Ouvi, certa vez, um conto que dizia sobre a criação de peixes em sistema comunitário. Não sei o quanto dele é verdadeiro, mas que tinha uma foto aérea do lugar dos açudes com a cabeça de um urubu aparecendo na foto, isso tinha.
Esse conto começa com a história de uma comunidade do interior do Ceará que resolveram criar peixes em açudes como forma de ter água, um alimento para a comunidade e, quem sabe, vender um pouco de peixe para trocar por dinheiro que paga as contas.
Não sei se chamaram um técnico de aquacultura ou se ele apareceu por lá para ajudar a organizar o projeto, mas o conto, quem contou, foi o técnico em um curso desses de criação de peixes. Dizia ele:
“- Feito os cálculos para saber quanto que ia custar construir os açudes, comprar os primeiros peixes, ração, redes de pesca, baldes, balanças, puçás……ah….e o salário pelo trabalho de quem trabalhou e o pelo tempo que trabalhou, assim como o descanso de férias…..isso tem que entrar na conta também…”
Escutando esses conselhos, o pessoal começou a achar que ia ser difícil, mas o que é mais difícil do que faltar água?
- Por onde a gente começa? Disse dona Jandira.
- Pelo o que a gente quer? Respondeu o técnico.
- A gente precisa de água. Tião falou.
- Eu sei, mas hoje “tá mais fácil” conseguir o dinheiro pro açude, se a gente disser que vai criar peixe.
- E o dinheiro vem de onde? Alguém perguntou.

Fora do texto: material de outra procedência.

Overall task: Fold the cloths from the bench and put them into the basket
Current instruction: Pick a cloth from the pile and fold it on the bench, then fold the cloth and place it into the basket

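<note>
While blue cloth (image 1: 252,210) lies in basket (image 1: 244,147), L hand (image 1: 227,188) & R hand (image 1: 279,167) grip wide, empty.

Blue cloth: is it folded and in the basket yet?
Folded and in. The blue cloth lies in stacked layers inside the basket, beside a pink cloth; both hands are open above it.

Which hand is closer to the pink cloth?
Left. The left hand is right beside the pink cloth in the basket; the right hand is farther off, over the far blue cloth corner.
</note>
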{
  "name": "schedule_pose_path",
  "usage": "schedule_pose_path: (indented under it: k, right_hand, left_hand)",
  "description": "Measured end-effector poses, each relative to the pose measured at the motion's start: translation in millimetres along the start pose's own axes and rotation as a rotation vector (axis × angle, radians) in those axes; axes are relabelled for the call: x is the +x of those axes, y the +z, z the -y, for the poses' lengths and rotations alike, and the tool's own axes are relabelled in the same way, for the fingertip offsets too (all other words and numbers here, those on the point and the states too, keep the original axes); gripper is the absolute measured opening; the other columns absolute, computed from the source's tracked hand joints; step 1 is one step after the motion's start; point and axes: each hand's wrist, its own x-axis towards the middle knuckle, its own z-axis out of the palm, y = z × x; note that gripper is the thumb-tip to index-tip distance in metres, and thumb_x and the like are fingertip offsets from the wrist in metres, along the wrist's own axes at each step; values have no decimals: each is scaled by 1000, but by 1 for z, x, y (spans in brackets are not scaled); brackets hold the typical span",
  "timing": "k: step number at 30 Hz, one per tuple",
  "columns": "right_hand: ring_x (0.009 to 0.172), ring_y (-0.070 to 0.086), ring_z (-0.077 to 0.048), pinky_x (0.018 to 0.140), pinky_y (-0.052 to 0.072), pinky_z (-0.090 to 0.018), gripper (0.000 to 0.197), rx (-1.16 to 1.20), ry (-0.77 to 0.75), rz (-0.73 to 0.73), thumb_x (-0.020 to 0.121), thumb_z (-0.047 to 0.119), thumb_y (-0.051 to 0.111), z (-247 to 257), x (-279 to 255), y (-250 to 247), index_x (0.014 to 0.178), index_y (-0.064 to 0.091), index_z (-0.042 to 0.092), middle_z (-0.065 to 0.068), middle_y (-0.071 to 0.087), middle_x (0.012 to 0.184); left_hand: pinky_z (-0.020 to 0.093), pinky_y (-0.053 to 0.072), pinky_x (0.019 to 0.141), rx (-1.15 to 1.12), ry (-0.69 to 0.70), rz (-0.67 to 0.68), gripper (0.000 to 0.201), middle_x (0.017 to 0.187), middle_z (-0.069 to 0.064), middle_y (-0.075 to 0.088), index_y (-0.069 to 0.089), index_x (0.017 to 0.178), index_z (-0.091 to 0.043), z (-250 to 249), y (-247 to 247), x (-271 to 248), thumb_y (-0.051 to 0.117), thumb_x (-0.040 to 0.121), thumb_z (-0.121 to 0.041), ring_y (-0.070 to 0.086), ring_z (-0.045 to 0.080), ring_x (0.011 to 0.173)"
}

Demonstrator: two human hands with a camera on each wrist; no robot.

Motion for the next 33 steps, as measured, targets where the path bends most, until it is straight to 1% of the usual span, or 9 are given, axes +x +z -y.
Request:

- Vem do banco, eu conheço o gerente, posso ir conversar com ele pra ver se libera um dinheiro e a gente vai pagando a medida que vende o peixe.
- “Tá doido, macho?” Pegar dinheiro do banco e ficar devendo sem nunca ter criado peixe! Respondeu seu Raimundo.
Conversa vai e conversa vem, não sei como desenrolou, só sei que no final o pessoal resolveu ir conversar com o tal do “gerente”.
No começo ia todo mundo, mas o “gerente” falava difícil e só o técnico entendia, por fim decidiu-se que só ele ia falar com o “hómi” e depois dizia para o pessoal o que era preciso fazer.
Resumindo o conto, faziam dois anos que a comunidade preparava e entregava documento no banco e nada do “hómi” liberar o dinheiro.
Certo dia, o técnico chegou triste e nem precisou dizer nada, o pessoal já imaginava que o “hómi” tinha pedido algo difícil de conseguir. Desconsolado, ele disse:
- Desisti! Não tem como…..fazem quase três anos e agora ele quer uma foto aérea de onde a gente vai fazer os açudes. (naquela época a internet e as imagens de satélite não eram tão fáceis de acessar).
O silêncio foi triste, mas não demorou muito.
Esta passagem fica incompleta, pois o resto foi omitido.